«Começou-se pelo imobiliário. Na última década e meia, Portugal vendeu terrenos do Alentejo a agricultores espanhóis, moradias no Algarve a turistas e reformados ingleses, prédios, avenidas novas e centros comerciais de Lisboa a fundos de "real estate" internacionais. Venderam-se também empresas, dispersando-as em Bolsa, mas mantendo o seu controlo em Portugal. Agora, acelerou-se a venda de posições estratégicas das grandes empresas. E mais virá com as privatizações, para as quais não há capacidade de aquisição pelos capitalistas portugueses.
O problema não é a entrega de empresas a controlo estrangeiro. Isso é até bom, na medida em que essas empresas se tornarem mais eficientes, oferecerem produtos e serviços melhores e mais baratos aos consumidores portugueses. O problema é que a entrada de capitais que essas vendas significam não se reproduz. Porque o capital não se fixa, entra por um ouvido e sai pelo outro. Os accionistas estão endividados, recebem o dinheiro e pagam ao banco português, que por sua vez está endividado, recebe o dinheiro e paga ao credor estrangeiro. Entra a 100 e sai a 200.
Veja-se o caso da PT. Imaginemos que a venda da Vivo se faz pelos 6,5 mil milhões de euros, um valor enorme que ultrapassa toda a receita orçamentada pelo Estado para o seu acelerado programa de privatizações. O que acontece ao dinheiro? Uma de duas coisas: ou é reinvestido, ou entregue aos accionistas como dividendo extraordinário. Provavelmente, as duas coisas acontecerão. O investimento será, supõe-se, no estrangeiro.
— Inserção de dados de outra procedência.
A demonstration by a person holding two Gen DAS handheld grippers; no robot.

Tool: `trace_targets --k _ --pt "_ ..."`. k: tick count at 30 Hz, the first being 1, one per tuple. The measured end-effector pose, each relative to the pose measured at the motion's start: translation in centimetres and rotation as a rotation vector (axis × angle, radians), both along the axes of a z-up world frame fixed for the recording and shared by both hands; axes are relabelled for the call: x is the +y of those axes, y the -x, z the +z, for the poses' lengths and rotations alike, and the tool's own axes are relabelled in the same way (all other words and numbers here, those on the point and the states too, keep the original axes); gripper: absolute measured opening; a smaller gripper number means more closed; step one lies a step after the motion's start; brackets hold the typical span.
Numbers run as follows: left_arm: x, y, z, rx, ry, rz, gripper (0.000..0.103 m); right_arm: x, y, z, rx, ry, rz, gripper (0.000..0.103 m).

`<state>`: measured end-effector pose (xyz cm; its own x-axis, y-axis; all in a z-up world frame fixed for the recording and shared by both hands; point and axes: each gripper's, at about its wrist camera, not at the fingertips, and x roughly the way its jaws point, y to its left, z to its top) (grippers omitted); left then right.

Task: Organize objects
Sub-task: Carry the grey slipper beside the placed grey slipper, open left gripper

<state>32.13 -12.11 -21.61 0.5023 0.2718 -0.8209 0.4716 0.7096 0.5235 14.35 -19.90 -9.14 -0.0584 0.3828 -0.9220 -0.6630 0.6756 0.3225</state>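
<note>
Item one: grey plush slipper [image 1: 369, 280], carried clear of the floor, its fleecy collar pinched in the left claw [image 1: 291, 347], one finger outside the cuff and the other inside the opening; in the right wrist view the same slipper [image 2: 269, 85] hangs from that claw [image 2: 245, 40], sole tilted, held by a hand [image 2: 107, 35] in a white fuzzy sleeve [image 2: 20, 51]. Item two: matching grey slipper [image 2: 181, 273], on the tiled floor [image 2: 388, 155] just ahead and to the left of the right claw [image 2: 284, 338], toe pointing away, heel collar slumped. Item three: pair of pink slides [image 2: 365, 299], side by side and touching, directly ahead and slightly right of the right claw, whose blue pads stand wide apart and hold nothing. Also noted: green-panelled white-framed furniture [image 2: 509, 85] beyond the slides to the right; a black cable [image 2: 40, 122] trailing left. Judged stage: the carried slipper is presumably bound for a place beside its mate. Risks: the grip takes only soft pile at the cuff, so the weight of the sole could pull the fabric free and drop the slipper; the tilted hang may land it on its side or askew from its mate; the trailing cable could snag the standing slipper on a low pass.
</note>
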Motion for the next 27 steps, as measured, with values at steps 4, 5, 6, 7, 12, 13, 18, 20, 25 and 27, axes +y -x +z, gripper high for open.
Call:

E o dinheiro entregue aos accionistas, para onde vai? 70% vai para accionistas estrangeiros (que assim recebem o retorno do seu investimento); o resto é pago a pequenos investidores e ao chamado "núcleo duro" português, que está quase todo ele endividado junto de bancos estrangeiros ou junto de bancos portugueses… que estão endividados junto de bancos estrangeiros. No final, dos 6,5 mil milhões, pouco capital ficará em Portugal.»